In 1970, the Center Park Apartments for the Handicapped, an innovative seven-story residential building, opened in Seattle, after years of advocacy and extensive input by Daly. In 1973, she and her older sister Hazel Flagler Begeman co-write a book, Adventure in a Wheelchair: Pioneering for the Handicapped, about Ida Daly's life and work. Daly's contributions were recognized by the President's Commission on Employment of the Handicapped, with an award presented to her by the committee's chairman, Harold Russell.

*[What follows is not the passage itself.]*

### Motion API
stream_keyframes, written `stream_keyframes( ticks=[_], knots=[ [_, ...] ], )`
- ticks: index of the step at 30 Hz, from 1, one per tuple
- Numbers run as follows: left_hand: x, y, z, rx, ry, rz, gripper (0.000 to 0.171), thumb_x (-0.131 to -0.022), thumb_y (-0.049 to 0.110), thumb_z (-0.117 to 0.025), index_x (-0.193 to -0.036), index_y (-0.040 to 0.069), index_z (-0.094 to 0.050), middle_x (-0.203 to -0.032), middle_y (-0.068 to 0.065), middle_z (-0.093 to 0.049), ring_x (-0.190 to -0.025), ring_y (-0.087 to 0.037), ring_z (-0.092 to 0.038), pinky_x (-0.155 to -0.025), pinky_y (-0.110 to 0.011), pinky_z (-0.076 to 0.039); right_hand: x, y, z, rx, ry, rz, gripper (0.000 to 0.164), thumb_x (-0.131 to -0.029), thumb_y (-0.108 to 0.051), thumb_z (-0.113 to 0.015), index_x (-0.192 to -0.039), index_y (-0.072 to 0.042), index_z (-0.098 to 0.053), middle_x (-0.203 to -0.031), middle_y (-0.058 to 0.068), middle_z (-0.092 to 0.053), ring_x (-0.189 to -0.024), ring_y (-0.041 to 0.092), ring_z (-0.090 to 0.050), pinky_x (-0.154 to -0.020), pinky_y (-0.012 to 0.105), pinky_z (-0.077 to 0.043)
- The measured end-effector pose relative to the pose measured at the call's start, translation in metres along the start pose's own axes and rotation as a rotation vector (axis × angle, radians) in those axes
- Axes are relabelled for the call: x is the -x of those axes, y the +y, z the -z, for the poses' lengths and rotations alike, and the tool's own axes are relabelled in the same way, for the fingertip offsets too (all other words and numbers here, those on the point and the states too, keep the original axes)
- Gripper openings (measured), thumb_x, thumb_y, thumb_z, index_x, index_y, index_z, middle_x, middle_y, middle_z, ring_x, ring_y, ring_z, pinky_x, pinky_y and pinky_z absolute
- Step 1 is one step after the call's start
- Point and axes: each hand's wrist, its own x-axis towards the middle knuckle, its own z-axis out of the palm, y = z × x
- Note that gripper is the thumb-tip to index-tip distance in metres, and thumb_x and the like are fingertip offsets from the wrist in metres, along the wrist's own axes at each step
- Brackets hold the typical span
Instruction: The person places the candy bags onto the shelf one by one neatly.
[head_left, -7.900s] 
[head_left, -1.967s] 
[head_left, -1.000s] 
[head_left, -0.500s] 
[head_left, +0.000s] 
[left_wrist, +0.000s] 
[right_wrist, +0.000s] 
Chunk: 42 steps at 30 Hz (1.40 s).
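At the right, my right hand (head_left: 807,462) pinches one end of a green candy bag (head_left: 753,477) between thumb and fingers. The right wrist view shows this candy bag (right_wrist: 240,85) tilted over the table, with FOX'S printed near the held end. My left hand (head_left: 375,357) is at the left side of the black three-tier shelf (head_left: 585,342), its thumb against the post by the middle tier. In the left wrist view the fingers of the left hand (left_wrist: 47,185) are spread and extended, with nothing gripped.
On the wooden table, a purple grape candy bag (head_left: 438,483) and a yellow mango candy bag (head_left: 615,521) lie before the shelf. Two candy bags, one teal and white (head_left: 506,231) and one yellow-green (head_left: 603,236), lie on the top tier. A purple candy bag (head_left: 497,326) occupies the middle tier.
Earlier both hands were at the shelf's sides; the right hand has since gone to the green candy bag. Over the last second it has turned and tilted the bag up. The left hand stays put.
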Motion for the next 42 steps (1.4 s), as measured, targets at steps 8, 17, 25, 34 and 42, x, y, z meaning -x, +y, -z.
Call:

Daly also enjoyed painting, and exhibited her works at events in Seattle.

== Personal life ==
In 1944, Ida May Flagler married pharmacist Frank Allen Wiman Daly. She was widowed when Frank Daly died in 1958, and she died in 1985, aged 83 years, in Seattle, Washington. Her papers are archived at the University of Washington. Center Park remains in operation as accessible housing, managed and maintained by the Seattle Housing Authority.